Feu le monde bourgeois
Nadine Gordimer, The Late Bourgeois World, 1966
Traduction de Pierre Boyer
Plon 1993
Génial, très sobre.
- Liz Van den Sandts
- Max, son ex-mari qui vient de se suicider
- Graham, son amant, avocat
- Bobo, son fils
- Luke, le militant du PAC qui lui demande un service illégal
- p. 56
-
Sclérose morale ; Seigneur Dieu.
Après tout ce temps, cette stupide expression me met encore
mal à l'aise, un malaise qui se trahit par un sourire :
en m'arrêtant devant le gant levé du policier
qui règle la circulation le samedi au coin de ma rue,
je me rendis compte qu'il renvoyait son sourire
à la femme assise derrière son pare-brise,
comme on répond à une avance inattendue
mais nullement importune pour autant.
- p. 86
-
Je ne sais pas si Max m'aimait.
Il avait envie de faire l'amour avec moi bien sûr.
Et il avait envie de me plaire—non, il avait envie de mon
approbation, de mon admiration pour tout ce qu'il faisait.
Tout cela passe pour des définitions de l'amour :
je peux en concevoir d'autres, ni plus ni moins acceptables.
Cette histoire qui consisterait à vivre l'un pour l'autre,
dont on parle beaucoup,
cela peut aussi bien vouloir dire vivre
pour se regarder dans les yeux de l'autre.

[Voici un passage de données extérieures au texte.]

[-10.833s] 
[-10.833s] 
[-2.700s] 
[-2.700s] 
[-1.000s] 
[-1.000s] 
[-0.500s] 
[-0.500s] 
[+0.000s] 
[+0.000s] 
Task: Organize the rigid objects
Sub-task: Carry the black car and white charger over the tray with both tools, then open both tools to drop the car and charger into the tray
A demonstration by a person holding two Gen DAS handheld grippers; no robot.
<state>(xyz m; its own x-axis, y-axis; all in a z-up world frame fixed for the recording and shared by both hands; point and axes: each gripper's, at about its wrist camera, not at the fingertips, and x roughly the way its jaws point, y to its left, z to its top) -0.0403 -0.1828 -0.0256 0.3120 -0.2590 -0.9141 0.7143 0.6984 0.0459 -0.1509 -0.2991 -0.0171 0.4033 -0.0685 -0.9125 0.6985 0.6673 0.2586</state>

Quelque chose maintient deux personnes ensemble ;
j'hésiterais à aller plus loin. « Amour » :
c'était le mot qu'on m'avait donné pour désigner cela,
mais je ne suis pas sûre qu'il soit toujours approprié à mon expérience.
Quelqu'un a aussi donné ce mot à Bobo ;
n'avait-il pas dit :
« Je regrette de ne pas l'avoir aimé » ?
Que voulait-il dire ?
Voulait-il dire qu'il n'avait pas besoin de son père ?
Ou qu'il n'avait pas empêché son père de mourir ?
J'avais envie de faire l'amour avec Max,
et j'avais envie de lui donner l'approbation dont il avait besoin,
j'avais envie de lui faire plaisir.
Mais il ne s'agissait pas de regarder son mari
monter d'un cran dans l'échelle des salaires.
Ce dont j'avais envie, c'était de lui
voir faire ce qu'il fallait pour que je puisse l'aimer.
Était-ce cela l'amour?
- p. 90
-
Felicity allait et venait, discrète avec ostentation.
- p. 129
-
Je pris le livre que j'avais lu au lit ce matin-là.
Depuis le moment où je m'étais arrêtée au milieu de la page
que marquait une fiche de teinturerie,
il y avait eu la mort de Max ;
le livre me paraissait différent,
je ne peux pas dire pourquoi—il rendait un son
tout à fait différent, dans cet espace intérieur
où l'on entend la voix d'un écrivain
derrière le sens ordinaire des mots.
- p. 166
-
Luke sait ce qu'il veut, et il sait de qui l'obtenir.
Il a raison bien entendu.
Une femme blanche compatissante n'a rien à lui
offrir—excepté la situation dont elle bénéficie
dans la bonne vieille Réserve blanche des banques et des privilèges.
Et en échange, il vient avec dans ses habits
l'odeur de la fumée des braseros.
Oh oui, il est bien possible que nous fassions l'amour
la prochaine fois ou quelque autre fois.
Ça fait partie du marché. Et c'est honnête.
Ça aussi, comme sa vanité, comme ses mensonges,
comme les prêts qu'il ne rembourse pas :
c'est tout ce qu'il a à m'offrir.
Il vaudrait mieux que je l'accepte avec reconnaissance,
parce que alors, nous ne nous devrons plus rien,
chacun aura donné ce qu'il a, et aucun de nous deux
ne mérite de reproches si l'un a plus à donner que l'autre.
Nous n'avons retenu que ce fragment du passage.